KUPCHAN: The fundamental partnership that has really paved the way for progress in the international system since World War Two could be put at stake. The U.S. and Europe could be working against rather than with each other. And I think that really does open up a brand new era, and an era that neither side of the Atlantic will find particularly welcoming.

AMOS: Many of Iraq’s Middle East neighbors worry a new era is in store for them, too. So commentators pored over every word of the President’s speech.

Al Jazeera, the most popular Arab news channel, offered extensive coverage, including an interview with Paul Wolfowitz, a top ranking official at the Pentagon — one of the architects of the hard line towards Iraq.

ADEEB: I think Mr. Bush is going to take America and to take his allies and to take the world into big danger. I’m not convinced of what he has said, not because I’m anti-American, but he is not selling a marketable idea.

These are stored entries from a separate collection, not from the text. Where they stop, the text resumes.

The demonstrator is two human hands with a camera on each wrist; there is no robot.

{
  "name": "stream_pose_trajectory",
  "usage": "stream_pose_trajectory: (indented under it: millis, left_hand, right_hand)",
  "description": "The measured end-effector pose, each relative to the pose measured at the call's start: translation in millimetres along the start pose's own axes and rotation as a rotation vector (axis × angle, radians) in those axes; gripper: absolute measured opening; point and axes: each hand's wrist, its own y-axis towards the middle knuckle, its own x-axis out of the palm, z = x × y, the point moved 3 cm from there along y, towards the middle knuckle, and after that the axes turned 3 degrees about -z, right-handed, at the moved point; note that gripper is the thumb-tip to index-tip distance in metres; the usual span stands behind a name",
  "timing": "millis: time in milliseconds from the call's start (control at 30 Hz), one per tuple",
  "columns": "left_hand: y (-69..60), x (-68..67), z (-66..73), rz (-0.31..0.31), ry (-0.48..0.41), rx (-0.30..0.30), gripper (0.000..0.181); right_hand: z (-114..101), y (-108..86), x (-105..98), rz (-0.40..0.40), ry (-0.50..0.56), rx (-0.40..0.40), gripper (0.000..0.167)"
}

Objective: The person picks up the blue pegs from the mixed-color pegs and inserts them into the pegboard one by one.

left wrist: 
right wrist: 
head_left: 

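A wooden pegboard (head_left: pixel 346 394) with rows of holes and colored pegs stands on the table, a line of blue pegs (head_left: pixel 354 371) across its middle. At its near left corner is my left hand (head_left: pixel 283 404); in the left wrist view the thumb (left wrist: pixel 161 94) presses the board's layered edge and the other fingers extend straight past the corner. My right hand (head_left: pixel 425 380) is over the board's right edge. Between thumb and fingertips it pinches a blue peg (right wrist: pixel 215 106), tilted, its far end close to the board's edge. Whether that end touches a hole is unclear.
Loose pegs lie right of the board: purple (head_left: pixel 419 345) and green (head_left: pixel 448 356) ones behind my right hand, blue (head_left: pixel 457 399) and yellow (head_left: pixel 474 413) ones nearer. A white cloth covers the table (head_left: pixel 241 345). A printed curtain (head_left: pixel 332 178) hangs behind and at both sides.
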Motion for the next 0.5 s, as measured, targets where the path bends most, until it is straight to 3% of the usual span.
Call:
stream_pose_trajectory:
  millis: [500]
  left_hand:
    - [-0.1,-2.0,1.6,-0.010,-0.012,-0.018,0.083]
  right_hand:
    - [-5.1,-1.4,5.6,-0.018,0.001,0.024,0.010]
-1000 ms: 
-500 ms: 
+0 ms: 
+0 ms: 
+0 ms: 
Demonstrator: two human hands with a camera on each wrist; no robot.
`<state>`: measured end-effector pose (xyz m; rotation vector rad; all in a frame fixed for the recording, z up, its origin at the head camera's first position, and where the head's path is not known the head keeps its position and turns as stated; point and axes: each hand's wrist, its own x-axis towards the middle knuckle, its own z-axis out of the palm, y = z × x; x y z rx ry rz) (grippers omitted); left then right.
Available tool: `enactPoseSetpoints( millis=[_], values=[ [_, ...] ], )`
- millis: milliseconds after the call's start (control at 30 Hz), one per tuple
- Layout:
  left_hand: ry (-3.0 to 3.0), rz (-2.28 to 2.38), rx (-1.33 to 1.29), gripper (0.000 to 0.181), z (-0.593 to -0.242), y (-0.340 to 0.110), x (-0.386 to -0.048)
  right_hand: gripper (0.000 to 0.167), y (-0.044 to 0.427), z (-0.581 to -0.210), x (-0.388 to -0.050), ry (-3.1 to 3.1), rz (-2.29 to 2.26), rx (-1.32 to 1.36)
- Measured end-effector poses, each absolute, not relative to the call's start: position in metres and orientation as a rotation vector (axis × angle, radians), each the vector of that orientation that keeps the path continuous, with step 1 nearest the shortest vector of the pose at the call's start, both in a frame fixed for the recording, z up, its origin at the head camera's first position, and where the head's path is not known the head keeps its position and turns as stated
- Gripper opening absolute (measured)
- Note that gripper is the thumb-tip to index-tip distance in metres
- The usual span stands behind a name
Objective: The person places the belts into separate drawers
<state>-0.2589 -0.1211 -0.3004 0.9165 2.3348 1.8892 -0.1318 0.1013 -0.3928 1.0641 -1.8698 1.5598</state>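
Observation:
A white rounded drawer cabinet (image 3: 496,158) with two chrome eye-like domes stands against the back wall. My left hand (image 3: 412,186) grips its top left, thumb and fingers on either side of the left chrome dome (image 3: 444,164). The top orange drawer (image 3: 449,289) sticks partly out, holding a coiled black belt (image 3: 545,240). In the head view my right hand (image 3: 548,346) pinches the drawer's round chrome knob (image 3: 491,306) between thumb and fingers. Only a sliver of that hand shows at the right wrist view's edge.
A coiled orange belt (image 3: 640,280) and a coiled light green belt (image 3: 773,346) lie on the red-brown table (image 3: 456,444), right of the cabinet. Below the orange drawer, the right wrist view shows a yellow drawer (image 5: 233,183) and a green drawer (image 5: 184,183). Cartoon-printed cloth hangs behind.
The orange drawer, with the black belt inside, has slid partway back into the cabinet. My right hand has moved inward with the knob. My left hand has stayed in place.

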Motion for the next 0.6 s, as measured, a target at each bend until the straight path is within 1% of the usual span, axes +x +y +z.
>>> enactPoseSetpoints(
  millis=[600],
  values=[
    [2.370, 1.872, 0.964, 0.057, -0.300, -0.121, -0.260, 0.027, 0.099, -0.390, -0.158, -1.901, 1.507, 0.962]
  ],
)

AMOS: Emad Edin Adeeb, an Egyptian talk show host, is the Larry King of the region. Like many Arabs, he’s now convinced Saddam is a bad and dangerous man, but more dangerous still, the daily violence of the Palestinian-Israeli conflict. That issue rated just one line in the President’s speech. The Arab world took notice.

ADEEB: He’s neglecting his allies in Europe and he’s neglecting his friends in the Middle East. What he’s doing, he is creating a climate of terrorism.

AMOS: In Israel, terrorism, the homegrown kind, defined the national elections this week. The campaign overshadowed concerns about Iraq. Israel’s prime minister Ariel Sharon was returned to office. A close ally of President Bush, Sharon shares the President’s vision for Baghdad.

But that approach worries Yael Dyan. A former government minister and the daughter of Moise Dyan, one of Israel’s most famous war heros.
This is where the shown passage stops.